Il s'ensuit une période de cache-cache avec les forces écologistes montantes en Bretagne, au cours de laquelle l'UDB écologise de plus en plus son discours et, constatant les convergences, finit par s'allier avec les Verts, d'autant que que le PS, surtout en Bretagne où il est fortement influencé par le Grand Orient, reste centraliste et industrialiste, tout en profitant d'une décentralisation qui laisse le vrai pouvoir aux mains de Paris.
Après 2000, l'UDB cherchera des alliances locales avec les Verts, sans toujours y parvenir.

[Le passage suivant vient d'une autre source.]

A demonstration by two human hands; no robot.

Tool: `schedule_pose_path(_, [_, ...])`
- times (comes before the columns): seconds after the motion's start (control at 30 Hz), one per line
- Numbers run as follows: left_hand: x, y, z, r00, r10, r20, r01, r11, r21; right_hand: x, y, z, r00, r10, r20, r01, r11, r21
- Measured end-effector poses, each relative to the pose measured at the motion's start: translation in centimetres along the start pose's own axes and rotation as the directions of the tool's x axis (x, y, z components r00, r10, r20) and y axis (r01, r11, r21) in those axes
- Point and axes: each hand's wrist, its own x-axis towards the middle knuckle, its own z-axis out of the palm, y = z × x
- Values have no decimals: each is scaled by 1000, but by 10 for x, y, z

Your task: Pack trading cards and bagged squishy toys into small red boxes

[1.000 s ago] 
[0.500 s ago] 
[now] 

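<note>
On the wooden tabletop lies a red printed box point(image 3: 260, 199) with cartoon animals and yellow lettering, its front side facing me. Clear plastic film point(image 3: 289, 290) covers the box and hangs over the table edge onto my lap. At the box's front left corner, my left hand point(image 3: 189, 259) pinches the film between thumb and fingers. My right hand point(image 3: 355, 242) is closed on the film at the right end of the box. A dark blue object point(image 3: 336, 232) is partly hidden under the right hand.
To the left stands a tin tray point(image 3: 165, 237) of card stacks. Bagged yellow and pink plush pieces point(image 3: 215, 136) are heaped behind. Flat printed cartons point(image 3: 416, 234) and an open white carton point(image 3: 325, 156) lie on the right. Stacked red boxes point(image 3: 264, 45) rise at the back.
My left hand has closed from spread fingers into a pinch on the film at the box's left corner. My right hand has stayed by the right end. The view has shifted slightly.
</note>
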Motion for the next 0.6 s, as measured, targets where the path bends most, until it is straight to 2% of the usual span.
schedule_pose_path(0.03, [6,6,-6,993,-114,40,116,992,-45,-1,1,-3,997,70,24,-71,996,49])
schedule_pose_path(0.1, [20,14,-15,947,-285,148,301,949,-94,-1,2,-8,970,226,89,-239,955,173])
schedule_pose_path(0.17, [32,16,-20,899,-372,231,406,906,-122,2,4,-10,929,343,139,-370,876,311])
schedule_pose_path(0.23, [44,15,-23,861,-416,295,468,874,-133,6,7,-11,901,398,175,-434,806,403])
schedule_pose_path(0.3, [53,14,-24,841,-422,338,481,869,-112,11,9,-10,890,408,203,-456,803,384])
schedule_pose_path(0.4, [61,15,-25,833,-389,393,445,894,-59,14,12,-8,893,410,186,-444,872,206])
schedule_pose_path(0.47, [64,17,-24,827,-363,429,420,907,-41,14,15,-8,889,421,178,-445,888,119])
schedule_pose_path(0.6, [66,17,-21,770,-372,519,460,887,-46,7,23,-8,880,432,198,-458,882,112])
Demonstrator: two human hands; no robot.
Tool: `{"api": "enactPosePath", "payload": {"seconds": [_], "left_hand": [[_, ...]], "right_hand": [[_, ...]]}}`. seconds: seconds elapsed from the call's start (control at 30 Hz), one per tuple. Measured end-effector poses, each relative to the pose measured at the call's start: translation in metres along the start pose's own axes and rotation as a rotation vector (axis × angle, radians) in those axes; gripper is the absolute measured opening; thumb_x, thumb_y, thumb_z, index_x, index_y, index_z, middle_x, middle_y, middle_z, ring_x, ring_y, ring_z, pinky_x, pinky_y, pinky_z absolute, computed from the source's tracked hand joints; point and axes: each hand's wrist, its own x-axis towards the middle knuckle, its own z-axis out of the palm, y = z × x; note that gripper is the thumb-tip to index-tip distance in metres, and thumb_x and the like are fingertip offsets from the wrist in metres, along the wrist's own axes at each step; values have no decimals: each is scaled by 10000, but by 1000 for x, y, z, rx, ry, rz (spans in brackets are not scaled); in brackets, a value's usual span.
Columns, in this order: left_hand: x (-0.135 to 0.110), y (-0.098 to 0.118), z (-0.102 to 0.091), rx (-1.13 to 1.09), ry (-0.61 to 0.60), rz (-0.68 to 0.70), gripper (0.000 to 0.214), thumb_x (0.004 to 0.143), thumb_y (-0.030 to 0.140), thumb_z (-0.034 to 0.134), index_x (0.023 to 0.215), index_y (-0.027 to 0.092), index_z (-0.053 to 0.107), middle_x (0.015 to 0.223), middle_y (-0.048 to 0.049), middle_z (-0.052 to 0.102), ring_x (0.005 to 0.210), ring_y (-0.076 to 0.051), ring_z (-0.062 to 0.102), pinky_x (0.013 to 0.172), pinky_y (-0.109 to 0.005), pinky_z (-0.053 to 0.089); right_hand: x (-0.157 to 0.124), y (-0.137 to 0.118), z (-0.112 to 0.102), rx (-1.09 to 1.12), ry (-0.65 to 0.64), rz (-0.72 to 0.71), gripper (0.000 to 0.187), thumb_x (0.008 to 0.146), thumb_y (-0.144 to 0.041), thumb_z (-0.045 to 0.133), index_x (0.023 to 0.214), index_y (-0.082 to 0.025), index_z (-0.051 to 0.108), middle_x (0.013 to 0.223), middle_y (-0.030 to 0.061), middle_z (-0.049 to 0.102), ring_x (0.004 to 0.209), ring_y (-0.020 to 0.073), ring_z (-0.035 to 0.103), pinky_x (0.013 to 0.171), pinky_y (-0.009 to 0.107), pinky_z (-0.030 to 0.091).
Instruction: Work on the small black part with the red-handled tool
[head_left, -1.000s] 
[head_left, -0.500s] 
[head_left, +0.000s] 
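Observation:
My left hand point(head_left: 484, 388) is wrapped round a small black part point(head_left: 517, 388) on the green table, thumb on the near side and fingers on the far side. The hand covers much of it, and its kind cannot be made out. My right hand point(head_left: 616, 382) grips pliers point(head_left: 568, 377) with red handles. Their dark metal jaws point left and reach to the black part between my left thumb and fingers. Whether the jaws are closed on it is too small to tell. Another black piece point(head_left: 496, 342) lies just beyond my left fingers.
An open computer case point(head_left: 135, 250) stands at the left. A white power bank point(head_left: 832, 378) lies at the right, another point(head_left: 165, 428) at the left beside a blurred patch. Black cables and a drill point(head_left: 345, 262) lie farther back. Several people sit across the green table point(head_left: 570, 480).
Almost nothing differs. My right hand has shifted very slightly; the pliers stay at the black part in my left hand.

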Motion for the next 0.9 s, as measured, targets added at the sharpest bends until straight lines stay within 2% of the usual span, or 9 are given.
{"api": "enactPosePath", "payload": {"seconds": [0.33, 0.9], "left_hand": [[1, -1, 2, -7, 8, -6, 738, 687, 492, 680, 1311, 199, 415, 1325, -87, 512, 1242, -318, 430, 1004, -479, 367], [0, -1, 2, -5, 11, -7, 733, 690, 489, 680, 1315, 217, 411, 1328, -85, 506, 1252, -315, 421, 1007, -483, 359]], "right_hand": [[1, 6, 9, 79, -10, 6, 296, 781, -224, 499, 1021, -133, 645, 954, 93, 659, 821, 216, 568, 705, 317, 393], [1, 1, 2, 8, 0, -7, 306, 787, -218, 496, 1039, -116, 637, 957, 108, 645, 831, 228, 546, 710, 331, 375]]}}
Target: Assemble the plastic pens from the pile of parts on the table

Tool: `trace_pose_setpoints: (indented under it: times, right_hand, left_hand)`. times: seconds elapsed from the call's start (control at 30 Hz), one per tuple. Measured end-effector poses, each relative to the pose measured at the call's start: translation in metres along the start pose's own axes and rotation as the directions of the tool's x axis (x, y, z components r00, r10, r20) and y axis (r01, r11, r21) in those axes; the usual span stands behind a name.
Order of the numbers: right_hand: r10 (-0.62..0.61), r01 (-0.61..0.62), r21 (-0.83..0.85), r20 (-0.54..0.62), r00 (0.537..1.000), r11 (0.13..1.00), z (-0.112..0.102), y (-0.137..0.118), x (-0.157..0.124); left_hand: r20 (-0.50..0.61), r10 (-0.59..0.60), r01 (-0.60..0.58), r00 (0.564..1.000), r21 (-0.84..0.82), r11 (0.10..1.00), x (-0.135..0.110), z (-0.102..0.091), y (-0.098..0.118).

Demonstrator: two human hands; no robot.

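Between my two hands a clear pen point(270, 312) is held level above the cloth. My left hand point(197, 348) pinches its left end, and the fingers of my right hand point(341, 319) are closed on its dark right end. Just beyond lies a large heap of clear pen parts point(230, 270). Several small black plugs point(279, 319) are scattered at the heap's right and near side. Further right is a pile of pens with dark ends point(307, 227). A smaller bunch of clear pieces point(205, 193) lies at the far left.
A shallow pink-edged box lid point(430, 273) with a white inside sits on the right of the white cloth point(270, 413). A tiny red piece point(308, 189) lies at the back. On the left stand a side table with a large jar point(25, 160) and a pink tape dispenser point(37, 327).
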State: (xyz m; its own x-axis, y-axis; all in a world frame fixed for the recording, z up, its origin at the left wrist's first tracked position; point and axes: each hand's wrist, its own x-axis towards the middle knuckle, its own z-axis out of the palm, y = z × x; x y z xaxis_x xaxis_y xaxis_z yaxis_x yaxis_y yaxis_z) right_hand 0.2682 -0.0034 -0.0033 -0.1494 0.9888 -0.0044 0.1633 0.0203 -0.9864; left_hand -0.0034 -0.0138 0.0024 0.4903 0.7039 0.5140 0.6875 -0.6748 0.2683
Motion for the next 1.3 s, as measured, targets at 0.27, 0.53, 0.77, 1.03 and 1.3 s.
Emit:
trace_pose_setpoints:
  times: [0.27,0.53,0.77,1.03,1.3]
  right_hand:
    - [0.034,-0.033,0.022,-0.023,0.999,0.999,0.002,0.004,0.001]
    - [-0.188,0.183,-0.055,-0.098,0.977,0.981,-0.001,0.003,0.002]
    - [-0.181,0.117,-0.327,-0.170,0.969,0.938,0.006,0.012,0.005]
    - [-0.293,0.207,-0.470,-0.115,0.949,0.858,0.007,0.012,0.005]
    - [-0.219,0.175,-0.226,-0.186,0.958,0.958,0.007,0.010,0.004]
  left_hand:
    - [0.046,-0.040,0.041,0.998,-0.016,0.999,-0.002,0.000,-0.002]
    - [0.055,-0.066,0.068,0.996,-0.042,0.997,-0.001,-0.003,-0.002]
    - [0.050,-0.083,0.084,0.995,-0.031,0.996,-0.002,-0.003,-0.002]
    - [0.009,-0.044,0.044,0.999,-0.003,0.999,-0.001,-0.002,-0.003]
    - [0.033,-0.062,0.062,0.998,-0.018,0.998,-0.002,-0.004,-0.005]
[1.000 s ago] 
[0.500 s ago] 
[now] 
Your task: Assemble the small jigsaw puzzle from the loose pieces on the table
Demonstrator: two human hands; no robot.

Les meilleurs résultats électoraux sont acquis en 2004 (9,7%) et en 2010 (12,2% et 17,3%), grâce à cette alliance, tandis qu'au niveau municipal, l'UDB préfère les alliances avec le PS et le PC. Aux élections cantonales, qui sont individuelles, les résultats sont généralement faibles, rarement supérieurs à 4%.
Se mettant, en travers de l'hégémonie du PS et déjouant avec l'aide d'EELV, les manipulations douteuses et le déraillement sans classe de Jean-Yves Le Drian qui, voulant imposer l'union au premier tour, avait cru malin de susciter un groupe écolo-breton fantôme, elle a conquis sa place (4 élus) au Conseil régional de Bretagne. Or, l'UDB, au contraire d'EELV, a réintégré la majorité et c'est un indice du différend latent entre une UDB écologisée et un parti qui vient de rompre une alliance gouvernemental et qui ne peut pas avoir une politique spécifique pour la Bretagne.
Parallèlement, l'affaiblissement du PS (et du PCF) au niveau électoral, dont bien peu croyaient qu'il toucherait à ce point la « forteresse » bretonne du socialisme municipal, vient d'introduire un nouveau facteur de perturbation pour l'UDB.
Bénéficiera-t'elle du jugement de vérité que procurait Saint-Yves dans sa chapelle (démolie sur ordre du recteur) du Minihy-Tréguier. « Tu pe du ? » (de quel côté est le vrai?). Car, le monde politique breton est devenu un peu instable. Les « Bonnets rouges » semblent ringardiser les belles machines pyramidales, Christian Troadec n'en fait qu'à sa tête et prend une partie de la lumière, tandis que le Parti Breton émerge un peu plus. Il est peut-être temps que l'UDB se pose à nouveau, en les adaptant à notre siècle, les questions théoriques sur lesquelles elles a fait l'impasse en 1970 et qu'elle a remplacées par des à-peu-près. En clair, deviendra-t'elle autonome?